То место, где ты родился – те обстоятельства, в которых ты родился, история места и то, как эта история переплетается с твоей собственной, определяет, кто ты есть, что бы ни вещали адепты глобализации. Моя родная мать работала у станка на заводе. Мой приемный отец сначала был дорожным рабочим, потом посменно выгружал уголь на электростанции. Он отрабатывал десятичасовые смены, по возможности оставался работать сверхурочно, экономил на автобусных билетах и каждый день проезжал на велосипеде по шесть миль в один конец. При этом мясо у нас на столе бывало всего два раза в неделю, а у отца никогда не хватало денег на что-нибудь более волшебное, чем раз в год вывезти семью на море.
Он был не лучше и не хуже всех, кто нас окружал. Мы были рабочим классом. Толпой у заводских ворот.
Я не хотела принадлежать этой клубящейся массе пролетариата. Я хотела работать, но не так, как отец. Я не хотела исчезнуть. Я не хотела родиться и умереть в том же самом месте, и чтобы всего лишь неделя на морском побережье разделяла эти события. Я мечтала о побеге – но если и есть что-то ужасное в индустриализации, так это то, что она делает побег необходимостью. В системе, которая порождает массовость, индивидуализм – единственный способ выбраться. Но что тогда станет с общиной... и с обществом?
В бытность свою премьер-министром Маргарет Тэтчер сказала, вполне в духе своего друга Рональда Рейгана, празднуя "Десятилетие Я" 80-х: "Общества, как такового, не существует…"
Но когда я росла, мне на все это было наплевать – все равно я ничего в этом не понимала.
Я просто хотела выбраться.
Моя биологическая мать, как мне рассказывали, была маленькой рыженькой девчонкой из района ткацких фабрик в Ланкашире, которая в свои семнадцать произвела меня на свет с легкостью, будто кошка.

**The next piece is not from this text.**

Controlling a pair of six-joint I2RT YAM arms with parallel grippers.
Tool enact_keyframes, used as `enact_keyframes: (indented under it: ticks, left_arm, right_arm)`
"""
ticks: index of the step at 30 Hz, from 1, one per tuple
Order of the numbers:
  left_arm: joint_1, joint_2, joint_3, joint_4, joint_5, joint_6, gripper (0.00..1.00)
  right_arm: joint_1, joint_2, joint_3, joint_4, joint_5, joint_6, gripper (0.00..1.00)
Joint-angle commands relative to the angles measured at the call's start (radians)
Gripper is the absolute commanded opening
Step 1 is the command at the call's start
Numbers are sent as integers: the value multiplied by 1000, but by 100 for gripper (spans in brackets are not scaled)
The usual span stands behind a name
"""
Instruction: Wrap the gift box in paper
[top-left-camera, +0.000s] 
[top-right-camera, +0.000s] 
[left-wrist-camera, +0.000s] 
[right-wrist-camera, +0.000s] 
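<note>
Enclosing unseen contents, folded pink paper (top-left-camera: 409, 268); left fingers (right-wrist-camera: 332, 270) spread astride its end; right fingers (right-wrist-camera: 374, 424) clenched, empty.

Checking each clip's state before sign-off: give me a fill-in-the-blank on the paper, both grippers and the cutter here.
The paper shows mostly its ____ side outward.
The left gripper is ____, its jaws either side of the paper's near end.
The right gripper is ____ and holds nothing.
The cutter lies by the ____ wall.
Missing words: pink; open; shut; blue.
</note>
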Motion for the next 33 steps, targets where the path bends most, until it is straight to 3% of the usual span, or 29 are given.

Она была родом из деревушки Блейкли, той самой, где было сделано свадебное платье для королевы Виктории, хотя к тому времени, когда родилась моя мать и я сама, Блейкли уже не был деревней. Деревня вынужденно становится городом – вот она, история индустриализации, и в этом есть свое отчаяние, и волнение, и жестокость, и поэзия – и все эти вещи живут во мне.
Когда родилась я, ткацкие фабрики уже ушли в прошлое, но вот длинные низкие террасы домов стояли на месте – временами каменные, временами кирпичные, под крышами из сланцевой черепицы с пологими скатами. Если у вас крыша крыта сланцевой черепицей, у нее должен быть скат не больше 33 градусов – с каменной же черепицей вы должны выдержать угол в 45 градусов, а то и все 54. Пейзаж полностью определялся тем, какие материалы были у вас под рукой. Более крутые крыши с каменной черепицей заставляли дождевую воду течь медленнее, проводя ее по подъемам и углублениям камня. А сланец был более быстрым и плоским, и если такая крыша была слишком крутой, вода обрушивалась с нее в водосточные желоба сплошной стеной. Поток замедляется на плоскости.
Типичные плоские серые крыши в северных рабочих районах не зря выглядят так несимпатично – как и промышленные здания, эти дома строились с утилитарными целями. Вы к ним привыкаете, вы тяжко трудитесь и даже не пытаетесь предаться красивым мечтаниям и не пытаетесь обустроить лучшую жизнь на этих мощеных щербатым камнем полах, в этих малоформатных комнатушках, на этих унылых задворках.
И если вы даже вскарабкаетесь на крышу дома, повсюду будут только приземистые ряды общих дымоходов, выпускающие клубы угольного дыма в туман, за которым где-то скрывается небо.
Но...
Пеннинские горы в Ланкашире – волшебное место. Низкие, широко раскинувшиеся, массивные, твердые, с четко прорисованными гребнями холмов, они словно грубоватые стражи, которые любят то, что не в силах защитить, и поэтому остаются на месте, склоняясь над уродливым порождением человеческих рук. Остаются на месте – сами испещренные шрамами, изрытые – но остаются.